* EXERCISE:
Would you return the entries exactly, with every line intact?

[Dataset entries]
---+---
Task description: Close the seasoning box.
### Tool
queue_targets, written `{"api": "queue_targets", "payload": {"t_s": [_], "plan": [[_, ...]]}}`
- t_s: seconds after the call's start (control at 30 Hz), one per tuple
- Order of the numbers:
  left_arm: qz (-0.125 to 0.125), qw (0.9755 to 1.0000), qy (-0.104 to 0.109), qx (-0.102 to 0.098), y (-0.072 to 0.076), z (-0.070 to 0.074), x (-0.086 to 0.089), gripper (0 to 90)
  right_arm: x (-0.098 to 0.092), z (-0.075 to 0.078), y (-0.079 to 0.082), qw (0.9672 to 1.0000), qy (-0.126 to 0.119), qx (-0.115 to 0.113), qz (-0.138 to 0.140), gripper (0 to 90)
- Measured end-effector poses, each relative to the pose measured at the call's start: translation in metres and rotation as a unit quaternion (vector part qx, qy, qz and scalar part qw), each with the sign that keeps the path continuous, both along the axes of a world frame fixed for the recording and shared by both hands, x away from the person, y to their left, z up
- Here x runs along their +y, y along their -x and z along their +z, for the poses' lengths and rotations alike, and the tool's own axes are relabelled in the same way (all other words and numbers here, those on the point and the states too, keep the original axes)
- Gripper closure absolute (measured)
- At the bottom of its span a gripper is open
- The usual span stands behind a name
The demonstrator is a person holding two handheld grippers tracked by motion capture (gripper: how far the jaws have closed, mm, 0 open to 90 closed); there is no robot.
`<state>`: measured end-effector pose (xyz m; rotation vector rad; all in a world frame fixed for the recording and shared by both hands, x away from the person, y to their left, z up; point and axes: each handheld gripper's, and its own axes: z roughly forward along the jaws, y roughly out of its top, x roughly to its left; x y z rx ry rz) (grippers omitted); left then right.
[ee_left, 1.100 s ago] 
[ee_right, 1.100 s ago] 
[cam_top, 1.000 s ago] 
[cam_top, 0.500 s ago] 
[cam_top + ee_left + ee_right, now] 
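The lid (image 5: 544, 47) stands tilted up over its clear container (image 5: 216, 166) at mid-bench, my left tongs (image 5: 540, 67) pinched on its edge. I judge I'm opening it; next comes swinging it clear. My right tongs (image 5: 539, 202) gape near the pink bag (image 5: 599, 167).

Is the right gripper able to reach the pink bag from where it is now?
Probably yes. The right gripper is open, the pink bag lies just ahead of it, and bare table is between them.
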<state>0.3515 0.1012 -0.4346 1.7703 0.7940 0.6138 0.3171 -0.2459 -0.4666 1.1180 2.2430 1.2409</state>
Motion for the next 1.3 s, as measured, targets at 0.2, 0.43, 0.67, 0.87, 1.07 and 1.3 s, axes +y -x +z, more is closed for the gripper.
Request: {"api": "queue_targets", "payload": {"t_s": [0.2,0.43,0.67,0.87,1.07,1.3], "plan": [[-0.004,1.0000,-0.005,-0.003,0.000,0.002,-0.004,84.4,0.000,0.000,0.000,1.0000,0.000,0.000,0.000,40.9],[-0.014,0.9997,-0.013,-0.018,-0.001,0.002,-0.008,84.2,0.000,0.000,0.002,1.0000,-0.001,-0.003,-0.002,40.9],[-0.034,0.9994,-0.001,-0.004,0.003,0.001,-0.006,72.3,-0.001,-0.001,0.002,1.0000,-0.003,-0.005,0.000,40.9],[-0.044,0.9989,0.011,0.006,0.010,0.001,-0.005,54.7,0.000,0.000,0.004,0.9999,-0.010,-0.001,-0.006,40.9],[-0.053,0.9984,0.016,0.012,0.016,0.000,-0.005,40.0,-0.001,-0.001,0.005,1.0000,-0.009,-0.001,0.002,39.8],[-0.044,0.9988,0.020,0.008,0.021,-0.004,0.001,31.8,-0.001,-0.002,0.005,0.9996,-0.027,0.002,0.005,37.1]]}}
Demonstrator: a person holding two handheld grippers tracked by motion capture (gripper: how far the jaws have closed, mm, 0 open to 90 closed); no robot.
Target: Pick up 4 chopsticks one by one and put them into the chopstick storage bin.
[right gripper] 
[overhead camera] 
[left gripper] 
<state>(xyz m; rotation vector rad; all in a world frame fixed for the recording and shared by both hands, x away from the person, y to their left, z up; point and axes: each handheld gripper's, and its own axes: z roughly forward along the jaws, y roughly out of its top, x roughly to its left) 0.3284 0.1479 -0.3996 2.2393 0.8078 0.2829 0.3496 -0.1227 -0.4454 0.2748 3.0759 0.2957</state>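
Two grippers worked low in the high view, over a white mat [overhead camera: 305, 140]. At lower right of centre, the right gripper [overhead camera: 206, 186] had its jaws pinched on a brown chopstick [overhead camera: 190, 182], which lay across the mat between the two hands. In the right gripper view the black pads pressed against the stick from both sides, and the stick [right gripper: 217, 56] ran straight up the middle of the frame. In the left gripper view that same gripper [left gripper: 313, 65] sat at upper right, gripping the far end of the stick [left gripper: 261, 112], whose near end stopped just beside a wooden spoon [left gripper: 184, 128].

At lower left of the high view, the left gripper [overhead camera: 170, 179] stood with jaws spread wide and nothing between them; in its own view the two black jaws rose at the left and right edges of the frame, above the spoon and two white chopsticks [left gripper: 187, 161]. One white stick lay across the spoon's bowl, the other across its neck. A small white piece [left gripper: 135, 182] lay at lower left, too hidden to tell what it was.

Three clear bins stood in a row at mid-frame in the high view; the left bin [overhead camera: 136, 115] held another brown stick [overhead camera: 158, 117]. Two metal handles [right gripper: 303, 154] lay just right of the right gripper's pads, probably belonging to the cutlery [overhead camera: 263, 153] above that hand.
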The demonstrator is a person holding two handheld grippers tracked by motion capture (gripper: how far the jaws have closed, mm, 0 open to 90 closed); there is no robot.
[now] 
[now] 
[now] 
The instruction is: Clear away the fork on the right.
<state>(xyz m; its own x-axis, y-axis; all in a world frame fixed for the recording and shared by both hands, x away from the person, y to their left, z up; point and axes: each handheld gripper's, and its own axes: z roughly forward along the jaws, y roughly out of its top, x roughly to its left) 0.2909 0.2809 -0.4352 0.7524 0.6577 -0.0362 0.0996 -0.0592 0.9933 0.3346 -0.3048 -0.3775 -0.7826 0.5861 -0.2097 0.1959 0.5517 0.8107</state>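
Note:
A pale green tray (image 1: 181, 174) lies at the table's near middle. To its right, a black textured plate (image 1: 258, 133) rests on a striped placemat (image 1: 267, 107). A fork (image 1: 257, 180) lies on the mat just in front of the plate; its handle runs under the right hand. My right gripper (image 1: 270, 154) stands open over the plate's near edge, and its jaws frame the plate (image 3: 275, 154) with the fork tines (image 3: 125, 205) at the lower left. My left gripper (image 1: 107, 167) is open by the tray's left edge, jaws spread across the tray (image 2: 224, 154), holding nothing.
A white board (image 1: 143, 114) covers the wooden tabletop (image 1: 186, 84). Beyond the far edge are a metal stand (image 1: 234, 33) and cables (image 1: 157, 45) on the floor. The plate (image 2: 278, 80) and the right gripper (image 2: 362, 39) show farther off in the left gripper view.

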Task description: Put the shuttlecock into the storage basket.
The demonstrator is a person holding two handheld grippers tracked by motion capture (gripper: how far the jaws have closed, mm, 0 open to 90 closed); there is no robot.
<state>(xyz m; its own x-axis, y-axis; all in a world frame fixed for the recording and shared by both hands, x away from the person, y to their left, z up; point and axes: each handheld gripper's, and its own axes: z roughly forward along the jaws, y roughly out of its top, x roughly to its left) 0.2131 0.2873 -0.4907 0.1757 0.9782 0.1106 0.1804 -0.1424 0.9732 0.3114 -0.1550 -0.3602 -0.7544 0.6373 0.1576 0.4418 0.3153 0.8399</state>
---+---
* EXPECTED ANSWER:
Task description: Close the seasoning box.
### Tool
queue_targets, written `{"api": "queue_targets", "payload": {"t_s": [_], "plan": [[_, ...]]}}`
- t_s: seconds after the call's start (control at 30 Hz), one per tuple
- Order of the numbers:
  left_arm: qz (-0.125 to 0.125), qw (0.9755 to 1.0000), qy (-0.104 to 0.109), qx (-0.102 to 0.098), y (-0.072 to 0.076), z (-0.070 to 0.074), x (-0.086 to 0.089), gripper (0 to 90)
  right_arm: x (-0.098 to 0.092), z (-0.075 to 0.078), y (-0.079 to 0.082), qw (0.9672 to 1.0000), qy (-0.126 to 0.119), qx (-0.115 to 0.113), qz (-0.138 to 0.140), gripper (0 to 90)
- Measured end-effector poses, each relative to the pose measured at the call's start: translation in metres and rotation as a unit quaternion (vector part qx, qy, qz and scalar part qw), each with the sign that keeps the path continuous, both along the axes of a world frame fixed for the recording and shared by both hands, x away from the person, y to their left, z up
- Here x runs along their +y, y along their -x and z along their +z, for the poses' lengths and rotations alike, and the tool's own axes are relabelled in the same way (all other words and numbers here, those on the point and the states too, keep the original axes)
- Gripper closure absolute (measured)
- At the bottom of its span a gripper is open
- The usual span stands behind a name
The demonstrator is a person holding two handheld grippers tracked by motion capture (gripper: how far the jaws have closed, mm, 0 open to 90 closed); there is no robot.
`<state>`: measured end-effector pose (xyz m; rotation vector rad; all in a world frame fixed for the recording and shared by both hands, x away from the person, y to their left, z up; point and axes: each handheld gripper's, and its own axes: z roughly forward along the jaws, y roughly out of its top, x roughly to its left; x y z rx ry rz) (grippers omitted); left then right.
[ee_left, 1.100 s ago] 
[ee_right, 1.100 s ago] 
[cam_top, 1.000 s ago] 
[cam_top, 0.500 s ago] 
[cam_top + ee_left + ee_right, now] 
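The lid (image 5: 544, 47) stands tilted up over its clear container (image 5: 216, 166) at mid-bench, my left tongs (image 5: 540, 67) pinched on its edge. I judge I'm opening it; next comes swinging it clear. My right tongs (image 5: 539, 202) gape near the pink bag (image 5: 599, 167).

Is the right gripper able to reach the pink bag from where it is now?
Probably yes. The right gripper is open, the pink bag lies just ahead of it, and bare table is between them.
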<state>0.3515 0.1012 -0.4346 1.7703 0.7940 0.6138 0.3171 -0.2459 -0.4666 1.1180 2.2430 1.2409</state>
Motion for the next 1.3 s, as measured, targets at 0.2, 0.43, 0.67, 0.87, 1.07 and 1.3 s, axes +y -x +z, more is closed for the gripper.
Request: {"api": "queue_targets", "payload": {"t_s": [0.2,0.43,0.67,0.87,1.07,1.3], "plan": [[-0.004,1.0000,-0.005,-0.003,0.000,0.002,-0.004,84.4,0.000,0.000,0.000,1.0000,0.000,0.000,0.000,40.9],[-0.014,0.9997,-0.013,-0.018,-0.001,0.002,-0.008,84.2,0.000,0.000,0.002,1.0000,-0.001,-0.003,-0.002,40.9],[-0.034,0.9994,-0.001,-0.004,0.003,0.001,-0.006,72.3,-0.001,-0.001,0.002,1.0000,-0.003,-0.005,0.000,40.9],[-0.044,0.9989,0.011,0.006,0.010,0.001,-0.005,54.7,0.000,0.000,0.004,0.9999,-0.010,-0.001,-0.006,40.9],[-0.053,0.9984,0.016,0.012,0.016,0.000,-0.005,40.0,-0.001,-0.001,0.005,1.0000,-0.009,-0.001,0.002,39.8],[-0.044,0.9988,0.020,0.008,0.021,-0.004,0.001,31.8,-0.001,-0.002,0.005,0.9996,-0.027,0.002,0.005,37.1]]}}
Demonstrator: a person holding two handheld grippers tracked by motion capture (gripper: how far the jaws have closed, mm, 0 open to 90 closed); no robot.
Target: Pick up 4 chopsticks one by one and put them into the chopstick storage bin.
[right gripper] 
[overhead camera] 
[left gripper] 
<state>(xyz m; rotation vector rad; all in a world frame fixed for the recording and shared by both hands, x away from the person, y to their left, z up; point and axes: each handheld gripper's, and its own axes: z roughly forward along the jaws, y roughly out of its top, x roughly to its left) 0.3284 0.1479 -0.3996 2.2393 0.8078 0.2829 0.3496 -0.1227 -0.4454 0.2748 3.0759 0.2957</state>
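Two grippers worked low in the high view, over a white mat [overhead camera: 305, 140]. At lower right of centre, the right gripper [overhead camera: 206, 186] had its jaws pinched on a brown chopstick [overhead camera: 190, 182], which lay across the mat between the two hands. In the right gripper view the black pads pressed against the stick from both sides, and the stick [right gripper: 217, 56] ran straight up the middle of the frame. In the left gripper view that same gripper [left gripper: 313, 65] sat at upper right, gripping the far end of the stick [left gripper: 261, 112], whose near end stopped just beside a wooden spoon [left gripper: 184, 128].

At lower left of the high view, the left gripper [overhead camera: 170, 179] stood with jaws spread wide and nothing between them; in its own view the two black jaws rose at the left and right edges of the frame, above the spoon and two white chopsticks [left gripper: 187, 161]. One white stick lay across the spoon's bowl, the other across its neck. A small white piece [left gripper: 135, 182] lay at lower left, too hidden to tell what it was.

Three clear bins stood in a row at mid-frame in the high view; the left bin [overhead camera: 136, 115] held another brown stick [overhead camera: 158, 117]. Two metal handles [right gripper: 303, 154] lay just right of the right gripper's pads, probably belonging to the cutlery [overhead camera: 263, 153] above that hand.
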The demonstrator is a person holding two handheld grippers tracked by motion capture (gripper: how far the jaws have closed, mm, 0 open to 90 closed); there is no robot.
[now] 
[now] 
[now] 
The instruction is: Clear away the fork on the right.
<state>(xyz m; its own x-axis, y-axis; all in a world frame fixed for the recording and shared by both hands, x away from the person, y to their left, z up; point and axes: each handheld gripper's, and its own axes: z roughly forward along the jaws, y roughly out of its top, x roughly to its left) 0.2909 0.2809 -0.4352 0.7524 0.6577 -0.0362 0.0996 -0.0592 0.9933 0.3346 -0.3048 -0.3775 -0.7826 0.5861 -0.2097 0.1959 0.5517 0.8107</state>
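Note:
A pale green tray (image 1: 181, 174) lies at the table's near middle. To its right, a black textured plate (image 1: 258, 133) rests on a striped placemat (image 1: 267, 107). A fork (image 1: 257, 180) lies on the mat just in front of the plate; its handle runs under the right hand. My right gripper (image 1: 270, 154) stands open over the plate's near edge, and its jaws frame the plate (image 3: 275, 154) with the fork tines (image 3: 125, 205) at the lower left. My left gripper (image 1: 107, 167) is open by the tray's left edge, jaws spread across the tray (image 2: 224, 154), holding nothing.
A white board (image 1: 143, 114) covers the wooden tabletop (image 1: 186, 84). Beyond the far edge are a metal stand (image 1: 234, 33) and cables (image 1: 157, 45) on the floor. The plate (image 2: 278, 80) and the right gripper (image 2: 362, 39) show farther off in the left gripper view.
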
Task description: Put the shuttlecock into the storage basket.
The demonstrator is a person holding two handheld grippers tracked by motion capture (gripper: how far the jaws have closed, mm, 0 open to 90 closed); there is no robot.
<state>(xyz m; its own x-axis, y-axis; all in a world frame fixed for the recording and shared by both hands, x away from the person, y to their left, z up; point and axes: each handheld gripper's, and its own axes: z roughly forward along the jaws, y roughly out of its top, x roughly to its left) 0.2131 0.2873 -0.4907 0.1757 0.9782 0.1106 0.1804 -0.1424 0.9732 0.3114 -0.1550 -0.3602 -0.7544 0.6373 0.1576 0.4418 0.3153 0.8399</state>

Nothing else belongs in this answer.